Phase 3: Sizophila House
Many of the Sizophila volunteers have little or no income and live in very poor dwellings. They often share crowded rooms and living arrangements lack permanence. It is well known that in South Africa, people living with HIV still experience tremendous discrimination and are ostracised from their communities. Phase 3 of the Sizophila Project will involve procuring a safe house for members with no accommodation. Members will be encouraged to be self-governing, financially independent and to acquire self-help skills. It is envisaged that Sizophila House will become self-sustaining with income generated from home-crafts and cottage industry. It will not be run as a hospice but may provide counselling services to other hospices.

Community research

Much of the recent research on HIV and TB has been hospital-based. This limits the type of information obtained - there is a pressing need to study individuals within their home communities.
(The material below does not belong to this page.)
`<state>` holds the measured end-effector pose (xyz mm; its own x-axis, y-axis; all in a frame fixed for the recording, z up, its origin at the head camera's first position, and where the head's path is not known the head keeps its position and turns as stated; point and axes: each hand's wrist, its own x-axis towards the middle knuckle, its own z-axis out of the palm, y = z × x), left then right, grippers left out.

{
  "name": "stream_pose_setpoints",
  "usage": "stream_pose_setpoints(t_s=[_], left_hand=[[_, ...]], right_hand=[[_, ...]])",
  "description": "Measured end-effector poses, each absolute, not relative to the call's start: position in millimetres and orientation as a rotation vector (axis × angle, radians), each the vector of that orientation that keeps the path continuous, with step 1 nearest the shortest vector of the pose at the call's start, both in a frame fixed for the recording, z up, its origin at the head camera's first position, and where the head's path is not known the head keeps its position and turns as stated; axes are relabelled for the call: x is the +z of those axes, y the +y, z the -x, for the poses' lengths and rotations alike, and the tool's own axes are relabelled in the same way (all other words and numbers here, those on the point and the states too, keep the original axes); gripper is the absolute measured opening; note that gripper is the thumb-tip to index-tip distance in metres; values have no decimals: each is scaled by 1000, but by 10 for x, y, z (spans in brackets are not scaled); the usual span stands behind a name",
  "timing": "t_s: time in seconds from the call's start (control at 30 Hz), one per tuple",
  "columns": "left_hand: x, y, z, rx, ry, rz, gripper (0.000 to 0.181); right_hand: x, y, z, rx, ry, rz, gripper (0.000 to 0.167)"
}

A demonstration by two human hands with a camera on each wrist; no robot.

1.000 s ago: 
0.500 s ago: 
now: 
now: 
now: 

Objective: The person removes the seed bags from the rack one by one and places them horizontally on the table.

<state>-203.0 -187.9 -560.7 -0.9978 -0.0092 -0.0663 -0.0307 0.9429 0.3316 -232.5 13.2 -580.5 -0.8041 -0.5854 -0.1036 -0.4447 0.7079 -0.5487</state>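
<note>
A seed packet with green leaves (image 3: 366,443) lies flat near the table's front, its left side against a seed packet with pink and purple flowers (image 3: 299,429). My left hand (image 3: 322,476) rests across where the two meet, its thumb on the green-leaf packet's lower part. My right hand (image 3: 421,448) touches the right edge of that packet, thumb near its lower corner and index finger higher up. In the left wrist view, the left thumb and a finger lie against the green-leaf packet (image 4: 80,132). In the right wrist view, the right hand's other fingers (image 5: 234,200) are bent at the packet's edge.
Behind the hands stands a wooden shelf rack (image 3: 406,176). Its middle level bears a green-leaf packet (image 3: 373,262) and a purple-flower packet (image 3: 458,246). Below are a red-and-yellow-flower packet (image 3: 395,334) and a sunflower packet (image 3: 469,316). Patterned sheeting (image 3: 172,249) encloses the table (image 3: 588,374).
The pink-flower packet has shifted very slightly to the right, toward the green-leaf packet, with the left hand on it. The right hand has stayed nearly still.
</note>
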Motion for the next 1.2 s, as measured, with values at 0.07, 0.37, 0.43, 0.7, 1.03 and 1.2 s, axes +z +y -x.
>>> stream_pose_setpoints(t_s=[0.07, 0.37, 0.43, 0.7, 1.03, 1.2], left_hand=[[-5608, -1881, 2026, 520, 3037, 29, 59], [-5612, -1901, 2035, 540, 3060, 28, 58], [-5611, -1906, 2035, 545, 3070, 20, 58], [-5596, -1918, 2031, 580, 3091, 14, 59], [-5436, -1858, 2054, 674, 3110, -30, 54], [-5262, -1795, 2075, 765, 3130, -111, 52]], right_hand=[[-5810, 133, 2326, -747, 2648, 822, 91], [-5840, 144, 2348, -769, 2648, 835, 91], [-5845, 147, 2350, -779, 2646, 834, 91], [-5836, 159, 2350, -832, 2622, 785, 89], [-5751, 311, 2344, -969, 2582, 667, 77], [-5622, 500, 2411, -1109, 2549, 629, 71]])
The ideal solution is to find a periurban community that can be studied over long periods of time and to facilitate investigation of HIV/AIDS issues in real life settings.
This type of research will be carried out under the auspices of The Diana, Princess of Wales HIV Research and the Infectious Diseases Clinical Research Unit (a collaboration between the University of Cape Town Lung Institute and The Diana, Princess of Wales HIV Research Foundation).
The Sizophila project is based in and works with the community in Guguletu in which this operational research will occur. Already approval in principle has been sought and received from community leaders for the project. The community cohort will be further demographically defined and then followed up with regards to the HIV and TB epidemics and related diseases. It has been agreed that this will be done in partnership with the community and the next steps will encourage community participation with education and awareness and commencement of gathering baseline data. It is clear that much counselling and education will be required in any projects undertaken - the trained Sizophila counsellors are earmarked for this.
There will also be more formal input into the community in the form of structured talks and workshops in schools, churches, community centers and continuing medical education for general practitioners and clinic staff in the area - again utilising the Sizophila counsellors and thereby giving them opportunity to generate an income.
The type of research will span epidemiologic, social science and anthropologic, basic science, health economics, as well as intervention studies. It is hoped that dynamic two-way dialogue will develop with findings being fed back into the community as often as possible with the assistance of Sizophila counsellors.
The basic science research will be in the field of HIV, TB and other infections covering pathogenesis of disease and host protection, many of which are ongoing and in collaboration with international and local scientists.